Is a child conceived after the death of a biological parent eligible to receive survivor benefits under the Social Security Act regardless of state intestacy laws?

 

Shortly after Robert Nicholas Capato’s death, his wife Karen Capato underwent in vitro fertilization using his frozen sperm and gave birth to twins in 2003. Karen Capato applied for Social Security benefits on behalf of her twins as survivors of a deceased wage earner. The Social Security Administration ("SSA") denied her claim. An Administrative Law Judge (“ALJ”) affirmed, ruling that state intestacy law controls eligibility for survivor benefits for posthumously conceived children under the Social Security Act ("Act"). Therefore, the twins were ineligible for benefits under the applicable Florida law. On appeal, the district court affirmed the ALJ’s reading. The United States Court of Appeals for the Third Circuit reversed and ruled that the plain language of the Act entitles the Capato twins, whose parentage is not in dispute, to survivor benefits. Petitioner Michael J. Astrue, Commissioner of the SSA, argues that the Act requires the agency to apply state intestacy law to determine whether an applicant is the child of an insured wage earner for the purpose of receiving survivor benefits. In contrast, Respondent Karen K. Capato contends that the Act unambiguously entitles undisputed biological children of married parents to survivor benefits, without referring to state intestacy laws.
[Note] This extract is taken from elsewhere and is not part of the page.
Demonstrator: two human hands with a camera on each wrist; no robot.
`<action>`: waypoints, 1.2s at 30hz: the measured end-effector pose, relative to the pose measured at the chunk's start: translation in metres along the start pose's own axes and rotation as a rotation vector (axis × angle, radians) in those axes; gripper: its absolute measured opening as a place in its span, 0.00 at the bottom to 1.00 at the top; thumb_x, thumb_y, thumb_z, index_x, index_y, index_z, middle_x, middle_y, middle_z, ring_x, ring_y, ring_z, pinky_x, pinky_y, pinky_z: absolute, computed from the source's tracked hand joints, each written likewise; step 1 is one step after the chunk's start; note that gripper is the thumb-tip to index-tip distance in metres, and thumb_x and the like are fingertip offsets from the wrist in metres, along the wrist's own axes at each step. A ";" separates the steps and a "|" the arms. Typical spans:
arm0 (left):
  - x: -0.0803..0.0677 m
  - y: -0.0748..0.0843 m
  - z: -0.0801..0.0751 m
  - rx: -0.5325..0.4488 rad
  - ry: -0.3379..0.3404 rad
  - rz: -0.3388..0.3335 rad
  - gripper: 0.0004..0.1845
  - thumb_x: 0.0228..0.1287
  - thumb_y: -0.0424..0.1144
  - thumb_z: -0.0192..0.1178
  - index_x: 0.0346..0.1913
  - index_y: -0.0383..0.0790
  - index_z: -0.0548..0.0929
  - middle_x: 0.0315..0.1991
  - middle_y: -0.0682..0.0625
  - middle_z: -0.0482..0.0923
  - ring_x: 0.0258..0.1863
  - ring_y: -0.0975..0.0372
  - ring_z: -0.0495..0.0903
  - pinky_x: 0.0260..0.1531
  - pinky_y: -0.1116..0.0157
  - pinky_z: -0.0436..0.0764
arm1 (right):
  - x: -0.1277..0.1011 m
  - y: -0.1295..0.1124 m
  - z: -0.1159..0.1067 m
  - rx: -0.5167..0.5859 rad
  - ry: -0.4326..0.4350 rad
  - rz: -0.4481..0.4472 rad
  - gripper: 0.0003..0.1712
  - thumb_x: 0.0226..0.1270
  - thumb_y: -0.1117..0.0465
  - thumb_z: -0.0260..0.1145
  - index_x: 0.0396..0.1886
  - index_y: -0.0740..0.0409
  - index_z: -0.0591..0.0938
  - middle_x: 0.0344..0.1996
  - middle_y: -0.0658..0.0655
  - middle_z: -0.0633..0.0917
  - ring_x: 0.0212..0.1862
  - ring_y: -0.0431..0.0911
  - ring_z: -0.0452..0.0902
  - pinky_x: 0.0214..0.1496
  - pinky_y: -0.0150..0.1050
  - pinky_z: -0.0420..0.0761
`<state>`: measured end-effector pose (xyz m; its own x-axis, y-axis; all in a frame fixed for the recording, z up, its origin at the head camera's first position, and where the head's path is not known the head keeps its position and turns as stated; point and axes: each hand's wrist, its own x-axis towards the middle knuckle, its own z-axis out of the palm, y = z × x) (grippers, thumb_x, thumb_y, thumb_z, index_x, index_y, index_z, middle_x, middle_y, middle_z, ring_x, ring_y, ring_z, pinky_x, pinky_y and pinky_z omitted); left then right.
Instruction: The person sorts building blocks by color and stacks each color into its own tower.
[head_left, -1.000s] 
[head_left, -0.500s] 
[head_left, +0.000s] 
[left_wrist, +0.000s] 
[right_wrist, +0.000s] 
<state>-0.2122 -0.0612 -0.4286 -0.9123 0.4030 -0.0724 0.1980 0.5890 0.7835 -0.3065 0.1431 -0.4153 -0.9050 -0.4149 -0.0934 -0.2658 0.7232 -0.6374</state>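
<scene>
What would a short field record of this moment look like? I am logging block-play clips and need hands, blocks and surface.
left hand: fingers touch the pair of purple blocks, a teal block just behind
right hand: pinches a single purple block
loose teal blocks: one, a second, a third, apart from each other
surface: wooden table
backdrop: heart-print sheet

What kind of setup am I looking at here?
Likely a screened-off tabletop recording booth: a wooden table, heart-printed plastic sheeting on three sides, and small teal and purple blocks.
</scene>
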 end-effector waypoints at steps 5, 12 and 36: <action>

The Supreme Court’s decision will authoritatively interpret the Act’s mandate on the determination of survivor benefits eligibility, and possibly reflect on the balance between legislative rulemaking and unanticipated progress of science and technology.

Questions as Framed for the Court by the Parties

Whether a child who was conceived after the death of a biological parent, but who cannot inherit personal property from that biological parent under applicable state intestacy law, is eligible for child survivor benefits under Title II of the Social Security Act, 42 U.S.C. 401 et seq.

Shortly after Karen and Robert Nicholas (“Nick”) Capato were married in New Jersey in 1999, Nick Capato was diagnosed with cancer. See Capato v. Comm’r of Soc. Sec., 631 F.3d 626, 627 (3rd Cir.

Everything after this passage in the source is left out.